Problem description:
For the listing below, return the line containing "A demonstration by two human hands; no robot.", the line containing "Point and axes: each", and all lines in between, exactly as written and nothing else.

Dataset excerpt Start Marker

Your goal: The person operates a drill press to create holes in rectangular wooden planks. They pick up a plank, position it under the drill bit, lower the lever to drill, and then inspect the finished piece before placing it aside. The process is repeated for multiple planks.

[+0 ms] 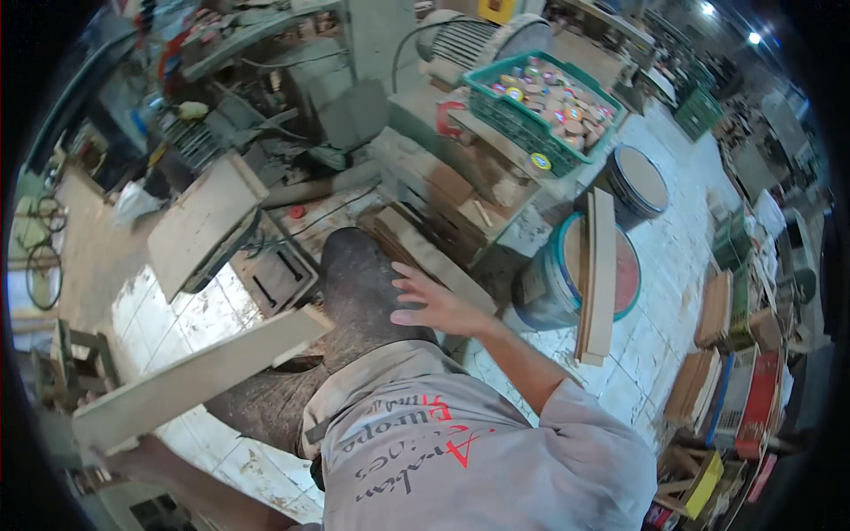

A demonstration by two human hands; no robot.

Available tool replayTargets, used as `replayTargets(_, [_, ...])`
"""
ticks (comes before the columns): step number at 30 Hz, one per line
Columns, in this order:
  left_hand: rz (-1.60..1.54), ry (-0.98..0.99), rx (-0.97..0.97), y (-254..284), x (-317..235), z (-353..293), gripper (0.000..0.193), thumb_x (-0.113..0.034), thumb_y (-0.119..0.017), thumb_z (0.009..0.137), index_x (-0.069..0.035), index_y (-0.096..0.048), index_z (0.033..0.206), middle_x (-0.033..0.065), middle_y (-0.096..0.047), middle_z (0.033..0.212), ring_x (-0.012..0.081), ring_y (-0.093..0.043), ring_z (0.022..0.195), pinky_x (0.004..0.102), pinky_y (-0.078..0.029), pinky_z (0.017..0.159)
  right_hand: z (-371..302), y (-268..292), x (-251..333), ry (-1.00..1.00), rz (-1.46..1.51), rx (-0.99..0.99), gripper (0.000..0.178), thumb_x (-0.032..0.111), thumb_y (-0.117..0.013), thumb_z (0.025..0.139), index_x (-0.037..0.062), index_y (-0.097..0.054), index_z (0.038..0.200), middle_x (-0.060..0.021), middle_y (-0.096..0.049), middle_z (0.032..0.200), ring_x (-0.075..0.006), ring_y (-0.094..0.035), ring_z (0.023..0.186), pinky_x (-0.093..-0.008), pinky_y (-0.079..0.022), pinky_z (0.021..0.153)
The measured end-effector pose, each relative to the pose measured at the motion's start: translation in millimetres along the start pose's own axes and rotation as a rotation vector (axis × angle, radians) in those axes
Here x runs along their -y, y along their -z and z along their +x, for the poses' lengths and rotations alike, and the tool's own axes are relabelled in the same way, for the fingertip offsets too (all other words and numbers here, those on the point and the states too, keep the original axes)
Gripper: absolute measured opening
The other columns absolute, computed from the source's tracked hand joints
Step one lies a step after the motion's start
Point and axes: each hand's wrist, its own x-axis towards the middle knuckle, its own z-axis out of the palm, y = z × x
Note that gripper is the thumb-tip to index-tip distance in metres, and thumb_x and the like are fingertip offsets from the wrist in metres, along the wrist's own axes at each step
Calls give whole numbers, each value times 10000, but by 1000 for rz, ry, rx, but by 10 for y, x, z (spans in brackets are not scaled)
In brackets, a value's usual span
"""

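My left hand (133, 456) grips a long pale wooden board (199, 376) near its outer end, at the lower left. The board slants up to the right, and its far end lies by my thigh. Most of the left hand's fingers are hidden behind the board. Above my dark, dusty trouser leg (359, 283) my right hand (434, 301) hangs with its fingers spread and nothing in them. Close to that hand, several long wooden strips (429, 252) rest beside a low bench.
Right of me, boards (600, 274) lie across a bucket (549, 279), with a second bucket (637, 186) behind. A green crate (531, 115) of small round pieces sits on the bench. A machine with a tilted flat top (204, 221) stands ahead left. Stacked wood (695, 385) lines the right side.
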Motion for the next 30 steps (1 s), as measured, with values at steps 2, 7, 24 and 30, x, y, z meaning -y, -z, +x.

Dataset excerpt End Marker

Exercise answer:
A demonstration by two human hands; no robot.

Available tool replayTargets, used as `replayTargets(_, [_, ...])`
"""
ticks (comes before the columns): step number at 30 Hz, one per line
Columns, in this order:
  left_hand: rz (-1.60..1.54), ry (-0.98..0.99), rx (-0.97..0.97), y (-254..284), x (-317..235), z (-353..293), gripper (0.000..0.193), thumb_x (-0.113..0.034), thumb_y (-0.119..0.017), thumb_z (0.009..0.137), index_x (-0.069..0.035), index_y (-0.096..0.048), index_z (0.033..0.206), middle_x (-0.033..0.065), middle_y (-0.096..0.047), middle_z (0.033..0.212), ring_x (-0.012..0.081), ring_y (-0.093..0.043), ring_z (0.022..0.195), pinky_x (0.004..0.102), pinky_y (-0.078..0.029), pinky_z (0.017..0.159)
  right_hand: z (-371..302), y (-268..292), x (-251..333), ry (-1.00..1.00), rz (-1.46..1.51), rx (-0.99..0.99), gripper (0.000..0.178), thumb_x (-0.032..0.111), thumb_y (-0.117..0.013), thumb_z (0.025..0.139), index_x (-0.037..0.062), index_y (-0.097..0.054), index_z (0.038..0.200), middle_x (-0.060..0.021), middle_y (-0.096..0.049), middle_z (0.032..0.200), ring_x (-0.075..0.006), ring_y (-0.094..0.035), ring_z (0.023..0.186), pinky_x (-0.093..-0.008), pinky_y (-0.079..0.022), pinky_z (0.021..0.153)
The measured end-effector pose, each relative to the pose measured at the motion's start: translation in millimetres along the start pose's own axes and rotation as a rotation vector (axis × angle, radians) in those axes
Here x runs along their -y, y along their -z and z along their +x, for the poses' lengths and rotations alike, and the tool's own axes are relabelled in the same way, for the fingertip offsets too (all other words and numbers here, those on the point and the states too, keep the original axes)
Gripper: absolute measured opening
The other columns absolute, computed from the source's tracked hand joints
Step one lies a step after the motion's start
Point and axes: each hand's wrist, its own x-axis towards the middle knuckle, its own z-axis out of the palm, y = z × x

No further output is required.